How to complete this task: With the line containing "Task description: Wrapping" as the start and the line containing "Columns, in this" as the end, transcribe that span of the entries below exactly, including both.

BEGIN Data for this task

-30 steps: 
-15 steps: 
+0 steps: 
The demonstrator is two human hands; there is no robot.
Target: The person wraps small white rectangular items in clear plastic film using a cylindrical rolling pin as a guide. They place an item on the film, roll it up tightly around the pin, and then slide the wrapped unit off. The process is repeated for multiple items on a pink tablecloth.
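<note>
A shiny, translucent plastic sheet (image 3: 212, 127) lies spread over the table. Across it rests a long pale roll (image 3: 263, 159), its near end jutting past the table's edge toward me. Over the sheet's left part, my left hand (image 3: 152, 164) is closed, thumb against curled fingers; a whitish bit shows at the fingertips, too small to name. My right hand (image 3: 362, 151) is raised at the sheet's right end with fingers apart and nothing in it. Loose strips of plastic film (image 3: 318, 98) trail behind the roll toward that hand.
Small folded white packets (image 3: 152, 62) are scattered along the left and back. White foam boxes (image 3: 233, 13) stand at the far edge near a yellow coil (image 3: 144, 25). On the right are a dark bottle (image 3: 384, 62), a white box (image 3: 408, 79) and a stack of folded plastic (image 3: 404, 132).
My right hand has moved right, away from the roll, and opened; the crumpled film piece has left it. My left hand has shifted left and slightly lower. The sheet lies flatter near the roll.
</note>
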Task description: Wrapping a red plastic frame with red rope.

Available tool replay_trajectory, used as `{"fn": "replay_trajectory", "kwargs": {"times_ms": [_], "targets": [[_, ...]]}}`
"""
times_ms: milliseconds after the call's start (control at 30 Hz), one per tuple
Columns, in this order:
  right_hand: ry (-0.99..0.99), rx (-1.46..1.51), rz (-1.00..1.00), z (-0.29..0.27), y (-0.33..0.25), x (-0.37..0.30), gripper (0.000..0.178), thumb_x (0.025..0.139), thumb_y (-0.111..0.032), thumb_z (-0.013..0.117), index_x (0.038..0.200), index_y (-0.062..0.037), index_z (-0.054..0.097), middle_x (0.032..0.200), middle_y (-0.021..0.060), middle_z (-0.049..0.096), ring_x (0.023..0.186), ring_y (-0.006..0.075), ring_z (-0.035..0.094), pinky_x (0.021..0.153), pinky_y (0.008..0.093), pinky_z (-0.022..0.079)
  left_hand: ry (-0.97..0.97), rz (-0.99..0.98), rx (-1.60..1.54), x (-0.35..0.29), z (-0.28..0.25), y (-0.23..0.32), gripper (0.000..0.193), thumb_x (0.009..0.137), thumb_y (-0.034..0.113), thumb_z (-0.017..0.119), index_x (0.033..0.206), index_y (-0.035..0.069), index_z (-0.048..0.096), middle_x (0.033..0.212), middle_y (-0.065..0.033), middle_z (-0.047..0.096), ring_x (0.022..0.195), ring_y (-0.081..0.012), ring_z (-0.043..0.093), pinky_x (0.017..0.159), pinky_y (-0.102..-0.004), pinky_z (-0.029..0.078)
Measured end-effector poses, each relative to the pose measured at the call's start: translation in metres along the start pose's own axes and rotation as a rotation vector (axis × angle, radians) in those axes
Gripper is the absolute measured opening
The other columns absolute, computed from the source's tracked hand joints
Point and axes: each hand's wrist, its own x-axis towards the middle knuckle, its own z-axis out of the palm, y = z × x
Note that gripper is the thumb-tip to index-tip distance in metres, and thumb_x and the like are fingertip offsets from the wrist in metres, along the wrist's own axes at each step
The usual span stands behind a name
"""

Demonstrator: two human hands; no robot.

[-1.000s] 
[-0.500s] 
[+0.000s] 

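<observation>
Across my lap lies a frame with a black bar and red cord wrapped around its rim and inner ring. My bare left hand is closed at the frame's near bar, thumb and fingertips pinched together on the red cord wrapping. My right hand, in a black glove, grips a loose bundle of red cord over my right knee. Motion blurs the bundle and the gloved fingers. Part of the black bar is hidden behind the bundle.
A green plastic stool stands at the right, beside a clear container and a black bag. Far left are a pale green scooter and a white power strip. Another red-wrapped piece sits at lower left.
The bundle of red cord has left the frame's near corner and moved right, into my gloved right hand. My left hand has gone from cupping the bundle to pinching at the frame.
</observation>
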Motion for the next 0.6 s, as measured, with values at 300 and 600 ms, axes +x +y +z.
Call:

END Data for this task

Response area:
Task description: Wrapping a red plastic frame with red rope.

Available tool replay_trajectory, used as `{"fn": "replay_trajectory", "kwargs": {"times_ms": [_], "targets": [[_, ...]]}}`
"""
times_ms: milliseconds after the call's start (control at 30 Hz), one per tuple
Columns, in this order:

The exercise contains no remaining tasks.